### Problem to solve:
With the listing in front of you, retype it exactly.

### Dataset excerpt:

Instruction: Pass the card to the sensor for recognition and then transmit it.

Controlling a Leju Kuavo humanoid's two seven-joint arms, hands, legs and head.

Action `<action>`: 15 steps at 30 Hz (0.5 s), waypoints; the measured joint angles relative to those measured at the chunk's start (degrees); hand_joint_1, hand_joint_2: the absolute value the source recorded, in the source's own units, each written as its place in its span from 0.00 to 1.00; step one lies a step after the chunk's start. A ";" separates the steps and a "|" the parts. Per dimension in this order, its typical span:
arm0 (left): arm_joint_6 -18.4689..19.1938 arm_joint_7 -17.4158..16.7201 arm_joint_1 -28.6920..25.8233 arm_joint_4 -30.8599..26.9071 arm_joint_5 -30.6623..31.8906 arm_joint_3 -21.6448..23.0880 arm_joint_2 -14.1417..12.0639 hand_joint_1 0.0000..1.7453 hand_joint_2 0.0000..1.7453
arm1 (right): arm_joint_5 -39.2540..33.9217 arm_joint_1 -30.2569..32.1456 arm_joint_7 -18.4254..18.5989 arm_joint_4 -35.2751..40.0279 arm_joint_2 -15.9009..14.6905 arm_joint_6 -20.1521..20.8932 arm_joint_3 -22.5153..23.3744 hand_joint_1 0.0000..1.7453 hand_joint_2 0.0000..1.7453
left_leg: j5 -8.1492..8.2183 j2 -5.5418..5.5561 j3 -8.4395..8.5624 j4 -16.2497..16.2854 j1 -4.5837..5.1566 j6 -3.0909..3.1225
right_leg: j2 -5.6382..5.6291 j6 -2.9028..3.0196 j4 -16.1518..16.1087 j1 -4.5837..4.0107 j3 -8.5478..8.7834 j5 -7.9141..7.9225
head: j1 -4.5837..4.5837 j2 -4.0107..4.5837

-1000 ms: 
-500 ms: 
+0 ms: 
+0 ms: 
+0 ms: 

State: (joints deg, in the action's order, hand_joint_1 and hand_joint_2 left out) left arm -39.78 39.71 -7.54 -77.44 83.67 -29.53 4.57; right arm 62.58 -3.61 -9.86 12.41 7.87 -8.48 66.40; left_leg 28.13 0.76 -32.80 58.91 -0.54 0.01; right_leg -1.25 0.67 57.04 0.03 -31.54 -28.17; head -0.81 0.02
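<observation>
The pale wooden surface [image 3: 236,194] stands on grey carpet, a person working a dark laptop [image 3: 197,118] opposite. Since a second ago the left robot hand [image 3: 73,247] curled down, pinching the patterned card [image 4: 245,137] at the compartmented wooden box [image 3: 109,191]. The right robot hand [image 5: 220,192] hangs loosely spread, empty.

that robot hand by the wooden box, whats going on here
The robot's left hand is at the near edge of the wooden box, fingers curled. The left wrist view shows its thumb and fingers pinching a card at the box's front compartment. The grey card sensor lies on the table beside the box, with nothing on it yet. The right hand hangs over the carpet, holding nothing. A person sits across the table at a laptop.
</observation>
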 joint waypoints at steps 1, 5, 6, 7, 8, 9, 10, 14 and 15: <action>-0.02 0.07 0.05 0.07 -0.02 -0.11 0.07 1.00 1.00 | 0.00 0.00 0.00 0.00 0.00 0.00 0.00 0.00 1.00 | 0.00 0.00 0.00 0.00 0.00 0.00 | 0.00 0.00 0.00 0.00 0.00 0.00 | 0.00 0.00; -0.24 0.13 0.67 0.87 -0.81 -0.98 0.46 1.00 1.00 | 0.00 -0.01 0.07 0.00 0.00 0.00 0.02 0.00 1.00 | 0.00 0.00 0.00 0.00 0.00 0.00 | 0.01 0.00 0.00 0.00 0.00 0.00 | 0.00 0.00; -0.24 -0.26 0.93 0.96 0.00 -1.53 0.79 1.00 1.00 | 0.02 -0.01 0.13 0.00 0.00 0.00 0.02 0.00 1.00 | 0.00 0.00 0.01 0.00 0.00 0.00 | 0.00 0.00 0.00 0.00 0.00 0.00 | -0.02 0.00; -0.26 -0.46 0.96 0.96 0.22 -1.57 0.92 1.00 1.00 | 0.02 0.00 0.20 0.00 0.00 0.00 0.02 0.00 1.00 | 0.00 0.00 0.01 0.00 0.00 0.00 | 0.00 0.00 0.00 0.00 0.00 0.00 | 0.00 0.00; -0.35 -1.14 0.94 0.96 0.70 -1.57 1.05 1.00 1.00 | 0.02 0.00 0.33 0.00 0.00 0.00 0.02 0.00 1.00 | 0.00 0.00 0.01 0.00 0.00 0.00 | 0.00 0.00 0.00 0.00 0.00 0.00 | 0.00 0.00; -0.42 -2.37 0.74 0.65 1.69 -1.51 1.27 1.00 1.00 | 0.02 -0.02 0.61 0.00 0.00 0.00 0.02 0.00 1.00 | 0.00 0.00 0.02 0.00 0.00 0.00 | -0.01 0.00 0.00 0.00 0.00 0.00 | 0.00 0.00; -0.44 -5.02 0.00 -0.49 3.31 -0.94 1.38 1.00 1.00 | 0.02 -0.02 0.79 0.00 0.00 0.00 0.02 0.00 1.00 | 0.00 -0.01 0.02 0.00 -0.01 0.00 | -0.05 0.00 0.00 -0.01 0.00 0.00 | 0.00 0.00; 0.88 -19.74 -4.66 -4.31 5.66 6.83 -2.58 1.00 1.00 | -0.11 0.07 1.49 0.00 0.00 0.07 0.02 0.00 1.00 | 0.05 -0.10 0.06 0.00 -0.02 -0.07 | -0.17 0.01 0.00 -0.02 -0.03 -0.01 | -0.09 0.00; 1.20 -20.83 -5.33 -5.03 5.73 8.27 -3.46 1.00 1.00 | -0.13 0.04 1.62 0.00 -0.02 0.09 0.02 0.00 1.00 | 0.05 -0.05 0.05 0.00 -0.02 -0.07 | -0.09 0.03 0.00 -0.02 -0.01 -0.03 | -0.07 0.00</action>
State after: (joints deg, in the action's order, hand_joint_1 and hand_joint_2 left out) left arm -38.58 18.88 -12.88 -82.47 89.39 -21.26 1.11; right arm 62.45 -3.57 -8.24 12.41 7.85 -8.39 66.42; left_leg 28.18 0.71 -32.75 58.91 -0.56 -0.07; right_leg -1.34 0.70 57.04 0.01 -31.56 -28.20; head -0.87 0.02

### Answer section:
Instruction: Pass the card to the sensor for recognition and then transmit it.

Controlling a Leju Kuavo humanoid's two seven-joint arms, hands, legs and head.

Action `<action>`: 15 steps at 30 Hz (0.5 s), waypoints; the measured joint angles relative to those measured at the chunk's start (degrees); hand_joint_1, hand_joint_2: the absolute value the source recorded, in the source's own units, each written as its place in its span from 0.00 to 1.00; step one lies a step after the chunk's start. A ";" separates the steps and a "|" the parts. Per dimension in this order, its typical span:
arm0 (left): arm_joint_6 -18.4689..19.1938 arm_joint_7 -17.4158..16.7201 arm_joint_1 -28.6920..25.8233 arm_joint_4 -30.8599..26.9071 arm_joint_5 -30.6623..31.8906 arm_joint_3 -21.6448..23.0880 arm_joint_2 -14.1417..12.0639 hand_joint_1 0.0000..1.7453 hand_joint_2 0.0000..1.7453
arm1 (right): arm_joint_5 -39.2540..33.9217 arm_joint_1 -30.2569..32.1456 arm_joint_7 -18.4254..18.5989 arm_joint_4 -35.2751..40.0279 arm_joint_2 -15.9009..14.6905 arm_joint_6 -20.1521..20.8932 arm_joint_3 -22.5153..23.3744 hand_joint_1 0.0000..1.7453 hand_joint_2 0.0000..1.7453
left_leg: j5 -8.1492..8.2183 j2 -5.5418..5.5561 j3 -8.4395..8.5624 j4 -16.2497..16.2854 j1 -4.5837..5.1566 j6 -3.0909..3.1225
right_leg: j2 -5.6382..5.6291 j6 -2.9028..3.0196 j4 -16.1518..16.1087 j1 -4.5837..4.0107 j3 -8.5478..8.7834 j5 -7.9141..7.9225
head: j1 -4.5837..4.5837 j2 -4.0107..4.5837

-1000 ms: 
-500 ms: 
+0 ms: 
+0 ms: 
+0 ms: 

State: (joints deg, in the action's order, hand_joint_1 and hand_joint_2 left out) left arm -39.78 39.71 -7.54 -77.44 83.67 -29.53 4.57; right arm 62.58 -3.61 -9.86 12.41 7.87 -8.48 66.40; left_leg 28.13 0.76 -32.80 58.91 -0.54 0.01; right_leg -1.25 0.67 57.04 0.03 -31.54 -28.17; head -0.81 0.02
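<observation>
The pale wooden surface [image 3: 236,194] stands on grey carpet, a person working a dark laptop [image 3: 197,118] opposite. Since a second ago the left robot hand [image 3: 73,247] curled down, pinching the patterned card [image 4: 245,137] at the compartmented wooden box [image 3: 109,191]. The right robot hand [image 5: 220,192] hangs loosely spread, empty.

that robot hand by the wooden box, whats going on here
The robot's left hand is at the near edge of the wooden box, fingers curled. The left wrist view shows its thumb and fingers pinching a card at the box's front compartment. The grey card sensor lies on the table beside the box, with nothing on it yet. The right hand hangs over the carpet, holding nothing. A person sits across the table at a laptop.
</observation>
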 joint waypoints at steps 1, 5, 6, 7, 8, 9, 10, 14 and 15: <action>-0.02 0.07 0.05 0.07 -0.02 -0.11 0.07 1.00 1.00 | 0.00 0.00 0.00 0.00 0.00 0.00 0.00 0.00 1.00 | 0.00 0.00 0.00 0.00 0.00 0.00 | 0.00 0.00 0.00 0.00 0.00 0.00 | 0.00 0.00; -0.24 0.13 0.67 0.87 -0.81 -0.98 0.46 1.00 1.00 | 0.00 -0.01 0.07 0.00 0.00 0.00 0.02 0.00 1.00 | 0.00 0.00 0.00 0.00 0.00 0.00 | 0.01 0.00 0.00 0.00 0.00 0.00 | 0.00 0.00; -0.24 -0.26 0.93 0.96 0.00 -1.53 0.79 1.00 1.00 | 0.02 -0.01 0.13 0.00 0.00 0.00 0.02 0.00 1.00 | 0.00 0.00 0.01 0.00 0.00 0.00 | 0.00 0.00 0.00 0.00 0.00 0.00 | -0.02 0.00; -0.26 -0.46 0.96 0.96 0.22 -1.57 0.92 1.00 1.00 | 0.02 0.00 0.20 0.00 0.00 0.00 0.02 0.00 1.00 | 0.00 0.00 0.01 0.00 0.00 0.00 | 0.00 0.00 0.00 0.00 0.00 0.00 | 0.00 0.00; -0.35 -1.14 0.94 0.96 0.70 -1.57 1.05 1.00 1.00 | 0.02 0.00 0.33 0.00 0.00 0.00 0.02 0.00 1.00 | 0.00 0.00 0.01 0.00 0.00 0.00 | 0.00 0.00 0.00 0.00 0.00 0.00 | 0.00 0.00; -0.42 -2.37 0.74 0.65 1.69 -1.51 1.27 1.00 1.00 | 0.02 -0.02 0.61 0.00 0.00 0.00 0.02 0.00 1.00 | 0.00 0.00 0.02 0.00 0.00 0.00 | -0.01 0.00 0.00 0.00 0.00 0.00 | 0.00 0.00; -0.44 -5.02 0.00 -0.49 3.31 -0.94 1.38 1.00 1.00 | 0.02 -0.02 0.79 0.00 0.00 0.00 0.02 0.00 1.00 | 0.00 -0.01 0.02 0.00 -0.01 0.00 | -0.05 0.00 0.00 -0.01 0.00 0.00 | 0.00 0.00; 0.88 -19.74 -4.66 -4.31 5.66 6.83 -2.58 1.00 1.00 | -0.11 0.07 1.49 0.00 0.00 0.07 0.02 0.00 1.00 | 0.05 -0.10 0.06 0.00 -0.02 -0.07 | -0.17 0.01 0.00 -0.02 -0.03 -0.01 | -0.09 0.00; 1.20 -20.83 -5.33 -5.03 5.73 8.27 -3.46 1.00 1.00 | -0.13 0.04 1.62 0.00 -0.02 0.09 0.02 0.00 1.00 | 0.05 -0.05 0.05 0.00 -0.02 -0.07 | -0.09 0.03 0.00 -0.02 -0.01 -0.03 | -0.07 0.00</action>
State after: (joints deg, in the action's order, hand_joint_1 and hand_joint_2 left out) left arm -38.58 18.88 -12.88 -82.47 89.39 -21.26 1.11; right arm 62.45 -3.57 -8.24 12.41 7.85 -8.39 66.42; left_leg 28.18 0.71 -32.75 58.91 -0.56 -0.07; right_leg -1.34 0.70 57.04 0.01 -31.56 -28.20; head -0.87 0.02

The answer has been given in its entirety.